Las llamas continuaban torbellineando del otro lado del río. Multitud de chispas iluminaban la humareda, que se agitaba en el cielo. El fuego no cesaba de propagarse. Los árboles ardían a una cadencia desigual. Vi un jabalí atravesar torpemente la corriente de agua y a un pico-negro revolotear de árbol en árbol como un loco. A los gritos incesantes de un cascanueces, respondí con mis propios gemidos.
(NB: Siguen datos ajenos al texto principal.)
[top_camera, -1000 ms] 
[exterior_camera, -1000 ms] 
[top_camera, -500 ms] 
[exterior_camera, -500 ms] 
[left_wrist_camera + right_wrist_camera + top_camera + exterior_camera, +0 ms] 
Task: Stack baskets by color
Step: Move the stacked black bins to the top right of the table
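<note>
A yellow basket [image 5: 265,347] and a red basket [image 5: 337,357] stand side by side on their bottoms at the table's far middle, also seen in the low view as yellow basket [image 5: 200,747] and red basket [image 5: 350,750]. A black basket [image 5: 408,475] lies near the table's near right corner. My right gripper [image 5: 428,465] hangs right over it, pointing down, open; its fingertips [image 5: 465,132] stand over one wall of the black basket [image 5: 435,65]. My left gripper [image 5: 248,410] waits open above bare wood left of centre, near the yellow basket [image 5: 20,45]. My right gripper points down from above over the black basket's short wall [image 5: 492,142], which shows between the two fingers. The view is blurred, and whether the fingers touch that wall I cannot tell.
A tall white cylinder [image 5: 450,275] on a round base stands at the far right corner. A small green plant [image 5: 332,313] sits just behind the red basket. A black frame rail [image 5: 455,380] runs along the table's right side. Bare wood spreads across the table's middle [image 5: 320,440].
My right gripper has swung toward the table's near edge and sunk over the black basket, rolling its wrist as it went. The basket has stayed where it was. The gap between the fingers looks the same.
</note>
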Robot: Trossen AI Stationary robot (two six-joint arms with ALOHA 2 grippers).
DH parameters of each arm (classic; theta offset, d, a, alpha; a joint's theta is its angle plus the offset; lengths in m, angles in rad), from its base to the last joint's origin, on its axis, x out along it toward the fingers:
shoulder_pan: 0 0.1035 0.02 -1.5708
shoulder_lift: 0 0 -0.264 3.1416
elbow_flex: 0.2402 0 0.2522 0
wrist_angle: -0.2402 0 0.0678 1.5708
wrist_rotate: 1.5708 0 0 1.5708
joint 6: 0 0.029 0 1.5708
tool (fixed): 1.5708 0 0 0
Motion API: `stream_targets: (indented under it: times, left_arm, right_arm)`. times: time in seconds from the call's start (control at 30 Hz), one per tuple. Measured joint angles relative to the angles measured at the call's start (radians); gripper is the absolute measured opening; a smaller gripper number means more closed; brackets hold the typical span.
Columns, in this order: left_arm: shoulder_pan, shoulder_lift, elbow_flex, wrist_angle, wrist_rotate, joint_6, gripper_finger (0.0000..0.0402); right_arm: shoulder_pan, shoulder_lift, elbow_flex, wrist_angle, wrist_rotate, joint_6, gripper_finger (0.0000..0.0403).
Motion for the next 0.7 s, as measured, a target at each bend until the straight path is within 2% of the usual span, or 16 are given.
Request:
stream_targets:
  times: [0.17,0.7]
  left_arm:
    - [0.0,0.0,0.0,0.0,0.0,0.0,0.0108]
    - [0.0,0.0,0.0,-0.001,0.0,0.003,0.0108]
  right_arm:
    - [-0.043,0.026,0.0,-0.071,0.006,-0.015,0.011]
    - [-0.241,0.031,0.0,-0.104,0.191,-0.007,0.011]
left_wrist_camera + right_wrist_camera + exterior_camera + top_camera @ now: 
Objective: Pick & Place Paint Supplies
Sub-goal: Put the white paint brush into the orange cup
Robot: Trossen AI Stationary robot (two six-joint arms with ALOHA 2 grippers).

Después, vino la oscuridad. Comprendí que Dersu no podía ya volver la misma noche. Como mi pie enfermo se había hinchado mucho, me lo desnudé y palpé el absceso. Había madurado bien, pero la piel de la planta estaba endurecida por las largas marchas y no podía reventar. Acordándome de que tenía un cortaplumas, me puse a afilarlo con la ayuda de piedras. Después añadí leños al fuego, esperé a que estuviesen bien inflamados y abrí la llaga. El dolor me nubló por un momento la vista. La sangre negra y el pus brotaron de la herida en espesa masa. Esfuerzos extremos me permitieron reptar hasta el agua para lavar mi herida, sirviéndome de una manga que arranqué a mi camisa. Hecho esto, puse una compresa en mi pie y volví hacia la hoguera. Al cabo de una hora, sentí un alivio; aunque el dolor persistía, era menos fuerte que antes.